What is needed is the full set of records, word for word, with no pictures.

# Dataset entries:
= = = =
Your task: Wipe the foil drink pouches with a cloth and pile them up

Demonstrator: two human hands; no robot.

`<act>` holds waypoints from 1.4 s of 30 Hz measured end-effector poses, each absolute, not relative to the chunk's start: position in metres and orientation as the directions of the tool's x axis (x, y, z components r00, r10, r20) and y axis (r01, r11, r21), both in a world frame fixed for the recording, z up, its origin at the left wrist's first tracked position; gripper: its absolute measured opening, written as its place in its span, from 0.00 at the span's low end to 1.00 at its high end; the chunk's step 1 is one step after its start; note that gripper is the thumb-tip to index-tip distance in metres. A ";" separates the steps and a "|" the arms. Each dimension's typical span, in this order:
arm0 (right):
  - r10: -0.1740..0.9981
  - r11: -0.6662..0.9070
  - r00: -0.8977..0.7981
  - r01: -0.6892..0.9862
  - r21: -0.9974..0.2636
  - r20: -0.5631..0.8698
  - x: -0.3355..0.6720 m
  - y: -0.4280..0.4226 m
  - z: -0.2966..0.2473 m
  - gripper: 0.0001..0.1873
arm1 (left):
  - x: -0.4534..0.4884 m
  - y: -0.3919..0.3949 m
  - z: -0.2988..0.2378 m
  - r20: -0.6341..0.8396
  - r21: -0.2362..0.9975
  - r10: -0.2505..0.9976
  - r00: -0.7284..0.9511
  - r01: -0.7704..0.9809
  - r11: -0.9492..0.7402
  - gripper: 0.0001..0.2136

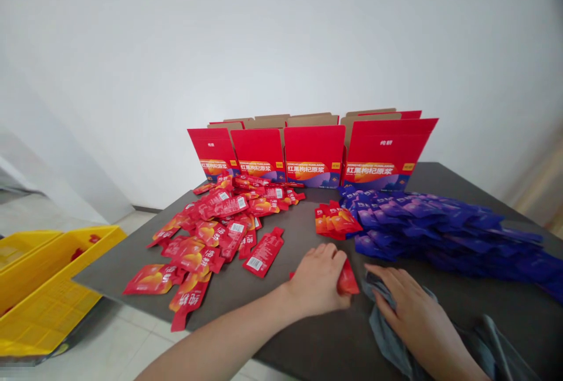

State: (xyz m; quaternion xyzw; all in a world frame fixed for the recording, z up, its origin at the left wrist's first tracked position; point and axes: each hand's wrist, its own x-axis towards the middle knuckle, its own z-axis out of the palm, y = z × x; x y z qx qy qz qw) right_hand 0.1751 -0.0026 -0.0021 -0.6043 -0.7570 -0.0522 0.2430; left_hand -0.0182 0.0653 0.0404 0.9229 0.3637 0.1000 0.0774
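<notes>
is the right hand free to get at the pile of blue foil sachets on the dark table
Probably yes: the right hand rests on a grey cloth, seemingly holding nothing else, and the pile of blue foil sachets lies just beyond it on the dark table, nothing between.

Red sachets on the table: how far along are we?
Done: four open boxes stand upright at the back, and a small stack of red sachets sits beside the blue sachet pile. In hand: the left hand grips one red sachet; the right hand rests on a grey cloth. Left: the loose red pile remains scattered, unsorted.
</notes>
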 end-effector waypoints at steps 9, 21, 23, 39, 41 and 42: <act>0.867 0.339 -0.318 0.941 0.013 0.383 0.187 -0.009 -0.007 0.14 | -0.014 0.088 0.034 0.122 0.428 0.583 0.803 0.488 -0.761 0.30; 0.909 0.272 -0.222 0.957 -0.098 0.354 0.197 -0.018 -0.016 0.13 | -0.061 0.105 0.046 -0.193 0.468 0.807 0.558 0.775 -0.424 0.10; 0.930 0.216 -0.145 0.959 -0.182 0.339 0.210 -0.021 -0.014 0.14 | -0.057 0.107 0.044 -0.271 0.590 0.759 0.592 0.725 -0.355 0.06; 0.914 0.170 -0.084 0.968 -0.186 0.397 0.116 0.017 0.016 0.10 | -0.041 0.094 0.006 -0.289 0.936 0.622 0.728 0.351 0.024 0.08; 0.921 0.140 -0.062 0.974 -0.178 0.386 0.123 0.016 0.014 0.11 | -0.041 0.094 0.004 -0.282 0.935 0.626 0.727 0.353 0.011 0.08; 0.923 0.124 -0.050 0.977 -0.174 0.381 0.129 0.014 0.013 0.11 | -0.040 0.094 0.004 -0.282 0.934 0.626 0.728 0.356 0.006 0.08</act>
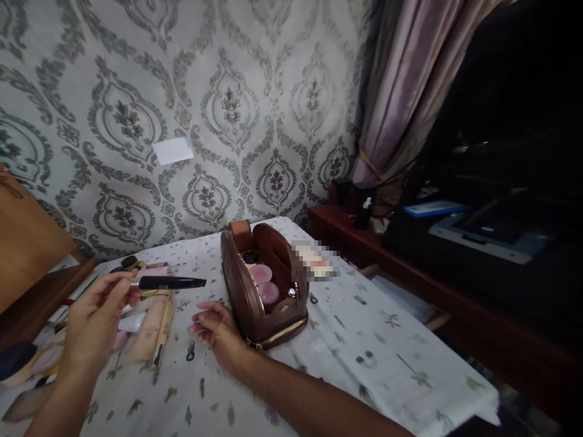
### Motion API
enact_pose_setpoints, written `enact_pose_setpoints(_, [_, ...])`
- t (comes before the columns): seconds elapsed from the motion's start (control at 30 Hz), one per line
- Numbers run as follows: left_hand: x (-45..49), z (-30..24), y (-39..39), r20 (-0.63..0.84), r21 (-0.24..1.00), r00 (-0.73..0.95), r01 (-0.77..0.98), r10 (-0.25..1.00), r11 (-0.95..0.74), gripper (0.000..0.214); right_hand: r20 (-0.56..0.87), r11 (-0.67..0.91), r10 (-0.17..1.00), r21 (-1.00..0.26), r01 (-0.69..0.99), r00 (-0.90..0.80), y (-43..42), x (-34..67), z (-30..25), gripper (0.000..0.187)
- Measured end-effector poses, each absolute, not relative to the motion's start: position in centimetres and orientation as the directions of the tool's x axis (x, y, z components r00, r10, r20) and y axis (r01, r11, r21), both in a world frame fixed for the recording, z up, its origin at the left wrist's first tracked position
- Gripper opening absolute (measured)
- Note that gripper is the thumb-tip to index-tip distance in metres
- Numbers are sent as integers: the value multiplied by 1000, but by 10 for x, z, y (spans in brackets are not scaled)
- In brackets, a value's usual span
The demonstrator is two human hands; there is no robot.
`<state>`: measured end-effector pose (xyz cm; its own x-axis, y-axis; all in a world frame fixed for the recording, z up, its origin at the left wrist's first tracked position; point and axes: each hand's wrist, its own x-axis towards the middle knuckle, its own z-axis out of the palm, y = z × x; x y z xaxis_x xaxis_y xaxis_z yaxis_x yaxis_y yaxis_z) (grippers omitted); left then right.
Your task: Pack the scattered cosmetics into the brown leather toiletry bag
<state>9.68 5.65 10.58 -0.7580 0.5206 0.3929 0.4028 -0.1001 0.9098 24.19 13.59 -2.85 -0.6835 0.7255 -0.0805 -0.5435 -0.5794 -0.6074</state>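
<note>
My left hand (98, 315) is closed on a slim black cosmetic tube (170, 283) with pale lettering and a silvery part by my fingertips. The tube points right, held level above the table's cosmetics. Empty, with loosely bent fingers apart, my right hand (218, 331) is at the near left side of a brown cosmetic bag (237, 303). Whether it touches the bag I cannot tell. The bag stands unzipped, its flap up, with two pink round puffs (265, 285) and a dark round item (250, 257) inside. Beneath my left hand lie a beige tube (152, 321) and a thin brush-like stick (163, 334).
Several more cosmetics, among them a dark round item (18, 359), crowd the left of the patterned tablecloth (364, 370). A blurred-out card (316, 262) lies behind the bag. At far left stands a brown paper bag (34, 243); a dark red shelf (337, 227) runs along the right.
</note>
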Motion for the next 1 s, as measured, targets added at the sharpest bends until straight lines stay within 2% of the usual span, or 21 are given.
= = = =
# Problem solution:
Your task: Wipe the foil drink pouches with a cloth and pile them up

Demonstrator: two human hands; no robot.

`<act>` holds waypoints from 1.4 s of 30 Hz measured end-effector poses, each absolute, not relative to the chunk's start: position in metres and orientation as the directions of the tool's x axis (x, y, z components r00, r10, r20) and y axis (r01, r11, r21), both in a world frame fixed for the recording, z up, its origin at the left wrist's first tracked position; gripper: its absolute measured opening, written as its place in its span, from 0.00 at the span's low end to 1.00 at its high end; the chunk's step 1 is one step after its start; note that gripper is the thumb-tip to index-tip distance in metres. A ";" separates the steps and a "|" the arms. Each dimension's typical span, in this order:
arm0 (right):
  - r10: -0.1740..0.9981
  - r11: -0.6662..0.9070
  - r00: -0.8977..0.7981
  - r01: -0.6892..0.9862
  - r21: -0.9974..0.2636
  - r20: -0.5631..0.8698
  - x: -0.3355..0.6720 m
  - y: -0.4280..0.4226 m
  - z: -0.2966..0.2473 m
  - gripper: 0.0001..0.1873
arm1 (left):
  - x: -0.4534..0.4884 m
  - y: -0.3919..0.3949 m
  - z: -0.2988..0.2378 m
  - r20: -0.6341..0.8396
  - r21: -0.2362..0.9975
  - r10: -0.2505..0.9976
  - r00: -0.7284..0.9511
  - r01: -0.7704..0.9809
  - r11: -0.9492..0.7402
  - gripper: 0.0001..0.2136


State: (xyz m; quaternion xyzw; all in a world frame fixed for the recording, z up, its origin at the left wrist's first tracked position; point and axes: each hand's wrist, its own x-axis towards the middle knuckle, its own z-axis out of the palm, y = z × x; x y z qx qy qz qw) right_hand 0.1751 -0.0026 -0.0021 -0.6043 -0.7570 -0.0522 0.2430; left_hand -0.0182 0.0653 0.0404 0.9229 0.3637 0.1000 0.0774
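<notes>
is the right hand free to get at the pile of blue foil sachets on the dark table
Probably yes: the right hand rests on a grey cloth, seemingly holding nothing else, and the pile of blue foil sachets lies just beyond it on the dark table, nothing between.

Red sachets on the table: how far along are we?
Done: four open boxes stand upright at the back, and a small stack of red sachets sits beside the blue sachet pile. In hand: the left hand grips one red sachet; the right hand rests on a grey cloth. Left: the loose red pile remains scattered, unsorted.
</notes>
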 end-effector waypoints at steps 9, 21, 23, 39, 41 and 42: <act>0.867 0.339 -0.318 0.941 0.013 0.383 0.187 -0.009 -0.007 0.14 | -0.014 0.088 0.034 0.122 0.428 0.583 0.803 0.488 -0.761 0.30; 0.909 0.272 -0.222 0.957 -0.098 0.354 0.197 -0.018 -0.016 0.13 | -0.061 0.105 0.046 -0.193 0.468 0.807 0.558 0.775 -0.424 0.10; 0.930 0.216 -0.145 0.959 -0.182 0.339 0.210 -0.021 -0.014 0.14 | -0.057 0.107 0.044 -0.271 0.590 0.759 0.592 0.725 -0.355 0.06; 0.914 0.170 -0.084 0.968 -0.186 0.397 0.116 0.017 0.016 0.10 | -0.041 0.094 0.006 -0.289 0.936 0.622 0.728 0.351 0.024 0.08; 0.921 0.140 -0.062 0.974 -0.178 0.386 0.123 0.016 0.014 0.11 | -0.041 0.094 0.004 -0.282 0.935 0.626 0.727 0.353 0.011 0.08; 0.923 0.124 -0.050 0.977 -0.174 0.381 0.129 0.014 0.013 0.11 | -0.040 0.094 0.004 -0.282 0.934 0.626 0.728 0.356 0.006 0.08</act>
### Motion API
enact_pose_setpoints, written `enact_pose_setpoints(_, [_, ...])`
- t (comes before the columns): seconds elapsed from the motion's start (control at 30 Hz), one per line
- Numbers run as follows: left_hand: x (-45..49), z (-30..24), y (-39..39), r20 (-0.63..0.84), r21 (-0.24..1.00), r00 (-0.73..0.95), r01 (-0.77..0.98), r10 (-0.25..1.00), r11 (-0.95..0.74), gripper (0.000..0.214); right_hand: r20 (-0.56..0.87), r11 (-0.67..0.91), r10 (-0.17..1.00), r21 (-1.00..0.26), r01 (-0.69..0.99), r00 (-0.90..0.80), y (-43..42), x (-34..67), z (-30..25), gripper (0.000..0.187)
- Measured end-effector poses, each absolute, not relative to the motion's start: position in centimetres and orientation as the directions of the tool's x axis (x, y, z components r00, r10, r20) and y axis (r01, r11, r21), both in a world frame fixed for the recording, z up, its origin at the left wrist's first tracked position
- Gripper opening absolute (measured)
- Note that gripper is the thumb-tip to index-tip distance in metres
- Numbers are sent as integers: the value multiplied by 1000, but by 10 for x, z, y (spans in brackets are not scaled)
- In brackets, a value's usual span
The demonstrator is two human hands; there is no robot.
`<state>`: measured end-effector pose (xyz cm; its own x-axis, y-axis; all in a world frame fixed for the recording, z up, its origin at the left wrist's first tracked position; point and axes: each hand's wrist, its own x-axis towards the middle knuckle, its own z-axis out of the palm, y = z × x; x y z xaxis_x xaxis_y xaxis_z yaxis_x yaxis_y yaxis_z) (grippers omitted); left then right.
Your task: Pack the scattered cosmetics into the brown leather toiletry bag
<state>9.68 5.65 10.58 -0.7580 0.5206 0.3929 0.4028 -0.1001 0.9098 24.19 13.59 -2.85 -0.6835 0.7255 -0.0805 -0.5435 -0.5794 -0.6074</state>
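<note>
My left hand (98, 315) is closed on a slim black cosmetic tube (170, 283) with pale lettering and a silvery part by my fingertips. The tube points right, held level above the table's cosmetics. Empty, with loosely bent fingers apart, my right hand (218, 331) is at the near left side of a brown cosmetic bag (237, 303). Whether it touches the bag I cannot tell. The bag stands unzipped, its flap up, with two pink round puffs (265, 285) and a dark round item (250, 257) inside. Beneath my left hand lie a beige tube (152, 321) and a thin brush-like stick (163, 334).
Several more cosmetics, among them a dark round item (18, 359), crowd the left of the patterned tablecloth (364, 370). A blurred-out card (316, 262) lies behind the bag. At far left stands a brown paper bag (34, 243); a dark red shelf (337, 227) runs along the right.
</note>
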Motion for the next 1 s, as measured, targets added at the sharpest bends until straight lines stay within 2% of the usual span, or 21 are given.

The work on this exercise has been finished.